SPIRITUAL MANHOOD
[p. 147] SPIRITUAL MANHOOD
The thought in my mind is that our growing up to spiritual manhood is a simple matter to those whose affections are commanded by the Person of the Lord Jesus Christ.
When He was here the Lord was forming His disciples in the features of spiritual manhood, and the result of His influence was their coming to realise that there was no one with whom He could be compared. There was variety of opinion about Him, but here (verse 20) He challenges the disciples as to what they could say of Him. And the challenge is continually brought to us as to what our hearts can really say as to His Person. Peter says He is “the Christ of God”. The Lord had an unrivalled place in their affections, and this confession was an opportunity for Him to point out the character of the testimony, to speak of that to which He was about to come. He was free to tell them of His sufferings and subsequent glory and what would involve on their part suffering and the losing of their lives for His sake, and that they would need not to be ashamed of Him or His words. That is, He was preparing their hearts for the suffering time when the features of manhood would be necessary. It is all very well to be babes, to be carried, but such are no good as support to the testimony.
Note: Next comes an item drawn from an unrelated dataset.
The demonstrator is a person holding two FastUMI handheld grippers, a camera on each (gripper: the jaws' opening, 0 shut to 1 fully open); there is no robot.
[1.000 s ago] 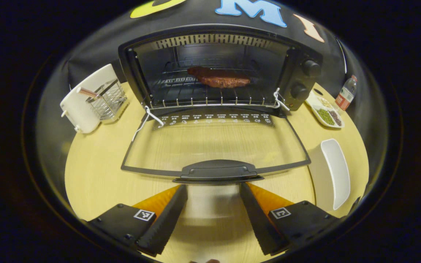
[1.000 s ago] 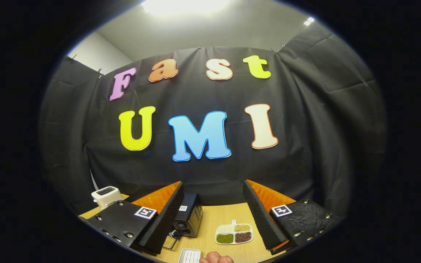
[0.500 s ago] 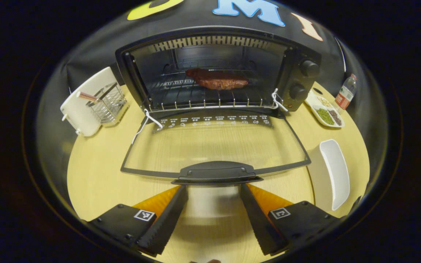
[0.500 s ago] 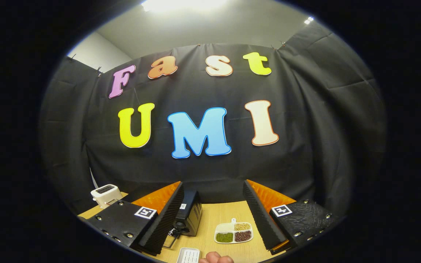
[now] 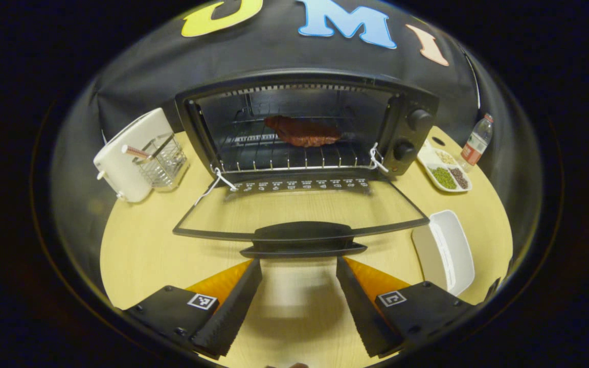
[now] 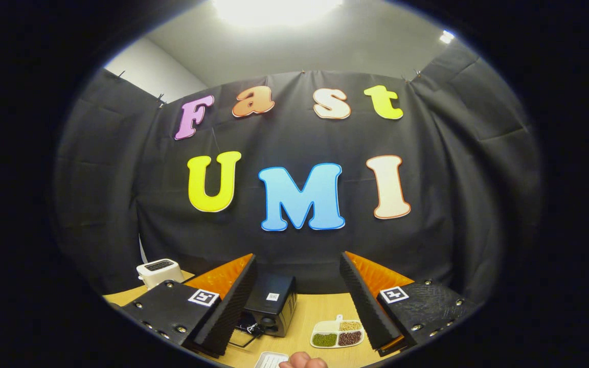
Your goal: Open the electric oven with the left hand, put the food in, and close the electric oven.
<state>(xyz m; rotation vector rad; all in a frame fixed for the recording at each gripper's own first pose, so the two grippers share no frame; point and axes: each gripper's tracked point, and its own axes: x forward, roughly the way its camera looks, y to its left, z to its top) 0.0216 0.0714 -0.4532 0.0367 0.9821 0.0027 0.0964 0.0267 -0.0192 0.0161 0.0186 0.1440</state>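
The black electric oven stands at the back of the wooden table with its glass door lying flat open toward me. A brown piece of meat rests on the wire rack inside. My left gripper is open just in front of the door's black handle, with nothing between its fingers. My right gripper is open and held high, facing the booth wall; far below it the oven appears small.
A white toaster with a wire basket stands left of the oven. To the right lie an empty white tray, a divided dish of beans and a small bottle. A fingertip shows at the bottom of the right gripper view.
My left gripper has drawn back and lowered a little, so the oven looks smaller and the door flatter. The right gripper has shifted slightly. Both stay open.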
So the Lord takes chosen men in this instance, and He permits them to see Him glorified, and the two greatest servants in the Old Testament, Moses and Elias, with Him glorified, speaking with Him and standing with Him. It was surely to impress their hearts with the great favour that was there. They were from day to day, from week to week, and from year to year in the presence of a light that never shone on Moses and Elias; they were more highly favoured in walking with the Son of God than these saints were.
[p. 148] These two men seen in glory are not occupied with it, they are speaking with the Lord of His departure that He was to accomplish at Jerusalem. That is something greater than the glory of the kingdom. They had understood God’s ways with them, had come to maturity and so understood that the whole kingdom glory rested on His decease that was to be accomplished. I cannot but suggest that this is a feature of spiritual manhood.
When the disciples got the Spirit they must have loved to contemplate these two great and chosen servants of God, borne along in their ministry and prophetic word by the Spirit, so that they are in the glory in a glorified condition, not occupied with it but with what was the basis of it all. How far has the death of our Lord established itself in our souls, so that we are not absorbed with the full glory of the kingdom, but with His death? All is based on the precious and unspeakable value of his death, and it must be so if we are presented “unblamable and irreproachable”, as these two men were. They had something greater in their hearts than kingdom glory — the marvellous death through which He would bring it all about, the basis on which the world to come stands, and on which the world of bliss stands for eternity.
The vision fades, Moses and Elias depart (the kingdom glory must give place to something in which they have no part), and the cloud overshadowed the disciples, “and they feared as they entered into the cloud”. They could not possibly understand it, so that it occasioned fear. But it was a blessed indication that all that Moses and Elias could know of the kingdom glory was to give place to something transcendently wonderful. They were not only shadowed by the cloud, but enveloped in it, referring no doubt to what was coming in in the ministry of Paul and John, to the economy of the Father and the Son. It was, as Peter says, “The excellent glory” — the surpassing glory. It is the place we have in connection with the beloved Son, the place in the Father’s love in association with His Son. We can understand how [p. 149] spiritual manhood is necessary for it; the very perfection of it is seen in the beloved Son. But we reach it by steps: the Saviour, the Lord, the Christ precede it in our apprehension. We are to see the wonderful place of the Son in the affections of the Father, and we are called into the participation of it. John’s gospel and first epistle unfold it — John’s gospel in chapters 17 and 20 leads us up to the pinnacle of it. John writes as a man, he speaks of “men”, accrediting them with receiving the words He had given them of the Father. He looks at them in the new period as having the Spirit, grown up to the apprehension of the great divine thoughts.
The question is how far we are capacitated to enter into the things we have in the faith of our souls. As having our place in the economy of the Father and the Son, we have something that infinitely surpasses the kingdom glory. “The glory which thou hast given me I have given them” — the cloud of glory envelops the saints as we enter in. It requires manhood that rises up to the most cherished thoughts of divine Persons. How marvellous that we should be able to rise up to the heights of our greatest privileges, and cause pleasure to the Father and the Son by entering into Their thoughts. May we be helped in that direction for Their praise.